O FACTÓIDE JURÍDICO
Rui Martinho Rodrigues*
O Judiciário desorientou-se. O recente
episódio do TRF/4 é o exemplo mais notório dos descaminhos da magistratura. Um
juiz, em um plantão, decidiu monocraticamente de forma inusitada. Podemos
dizer: a decisão foi esdrúxula por encontrar-se além da competência do plantão.
Certo. Seria suficiente.
Poderia, ainda, alegar que uma decisão monocrática não
poderia prevalecer contra um colegiado do mesmo grau de jurisdição (a oitava
turma do TRF/4), nem contra tribunais hierarquicamente superiores ao magistrado
que assim decidiu, conforme pronunciamentos de desembargadores do TRF/4, de
ministra do STJ e uma centena de integrante do MP e da magistratura.
Pode-se, todavia, analisar outro aspecto: os
fatores que levaram ao descaminho do Judiciário. Uma análise não conflita com a
outra. Nem se trata de estabelecer uma relevância maior ou menor para cada uma
delas. O ovo da serpente não está nas competências dos plantonistas.

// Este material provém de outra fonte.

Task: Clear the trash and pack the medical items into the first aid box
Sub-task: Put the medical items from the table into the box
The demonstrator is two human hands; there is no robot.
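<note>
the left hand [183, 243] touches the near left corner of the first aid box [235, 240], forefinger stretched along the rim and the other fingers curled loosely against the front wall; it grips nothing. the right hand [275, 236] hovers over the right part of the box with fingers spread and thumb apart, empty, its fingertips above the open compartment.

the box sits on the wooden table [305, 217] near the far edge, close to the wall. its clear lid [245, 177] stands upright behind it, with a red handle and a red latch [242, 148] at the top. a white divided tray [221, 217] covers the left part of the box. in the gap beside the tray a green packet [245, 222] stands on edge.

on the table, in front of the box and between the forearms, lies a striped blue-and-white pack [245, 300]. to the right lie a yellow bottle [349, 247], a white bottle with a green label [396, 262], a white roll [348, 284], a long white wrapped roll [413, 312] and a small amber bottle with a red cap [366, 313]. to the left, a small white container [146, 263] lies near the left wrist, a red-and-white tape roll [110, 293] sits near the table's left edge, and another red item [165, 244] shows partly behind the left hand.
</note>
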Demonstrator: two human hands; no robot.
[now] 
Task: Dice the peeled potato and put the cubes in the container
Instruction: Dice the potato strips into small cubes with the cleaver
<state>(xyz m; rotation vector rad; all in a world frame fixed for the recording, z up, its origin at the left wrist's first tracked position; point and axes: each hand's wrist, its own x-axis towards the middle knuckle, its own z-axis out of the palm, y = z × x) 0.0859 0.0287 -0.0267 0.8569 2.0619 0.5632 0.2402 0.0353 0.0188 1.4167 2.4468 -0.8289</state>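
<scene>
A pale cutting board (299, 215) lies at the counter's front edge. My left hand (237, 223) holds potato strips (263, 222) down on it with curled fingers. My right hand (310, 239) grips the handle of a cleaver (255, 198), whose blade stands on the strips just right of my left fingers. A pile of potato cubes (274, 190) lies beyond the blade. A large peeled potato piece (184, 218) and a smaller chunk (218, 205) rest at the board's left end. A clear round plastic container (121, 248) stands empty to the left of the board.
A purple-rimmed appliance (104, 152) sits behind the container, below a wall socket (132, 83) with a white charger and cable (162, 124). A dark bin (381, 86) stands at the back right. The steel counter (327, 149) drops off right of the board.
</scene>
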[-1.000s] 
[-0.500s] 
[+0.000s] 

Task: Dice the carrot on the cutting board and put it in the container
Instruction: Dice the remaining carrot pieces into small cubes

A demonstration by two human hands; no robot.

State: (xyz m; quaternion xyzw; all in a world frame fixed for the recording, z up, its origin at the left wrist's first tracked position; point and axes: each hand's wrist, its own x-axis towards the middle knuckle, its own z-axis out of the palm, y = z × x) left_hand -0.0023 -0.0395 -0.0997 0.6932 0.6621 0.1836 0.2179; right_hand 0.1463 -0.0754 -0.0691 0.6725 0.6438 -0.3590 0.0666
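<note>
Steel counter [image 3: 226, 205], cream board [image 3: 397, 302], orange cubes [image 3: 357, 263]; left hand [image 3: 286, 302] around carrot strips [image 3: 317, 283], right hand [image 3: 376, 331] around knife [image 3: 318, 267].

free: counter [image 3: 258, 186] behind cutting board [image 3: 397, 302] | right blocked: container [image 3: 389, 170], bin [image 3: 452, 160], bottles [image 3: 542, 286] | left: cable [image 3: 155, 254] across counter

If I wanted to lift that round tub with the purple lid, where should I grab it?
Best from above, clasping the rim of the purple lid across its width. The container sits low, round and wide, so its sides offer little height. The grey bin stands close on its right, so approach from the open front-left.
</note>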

A origem
do mal é meta-jurídica. O aparelhamento ideológico do aparato estatal – e do
Judiciário em particular – está, ao lado de outros fatores, na origem do mal.
Mas este aspecto tem sido muito analisado. A exacerbação dos ânimos políticos,
aos quais a dimensão humana dos juízes não é imune, é outro fator, também muito
visível.
Menos discutidos são os efeitos da Nova Hermenêutica
Constitucional e do neoconstitucionalismo, fenômenos ligados à pós-modernidade,
que só são discutidos pelos juristas. Historiadores, sociólogos e outros
analistas da crise em curso não tratam do assunto. Mas a sociedade precisa ser
advertida do que está acontecendo. Um juiz singular, durante um plantão, não
ousaria expedir uma ordem teratológica, não fosse a anterioridade cronológica e
lógica de certos fenômenos.
A doutrina dominante trocou a subsunção do
fato à norma pela argumentação, nos termos da zetética. Negou a justeza da
generalidade da norma. Elegeu a suposta singularidade do caso concreto como objeto
do Direito. Substituiu a aplicação da lei pela concreção que leva da abstração
da norma ao fato supostamente singular. Optou por conceitos indeterminados,
positivados nas constituições contemporâneas, confiando ao juiz a tarefa de
valorar os fatos, usurpando a função legislativa.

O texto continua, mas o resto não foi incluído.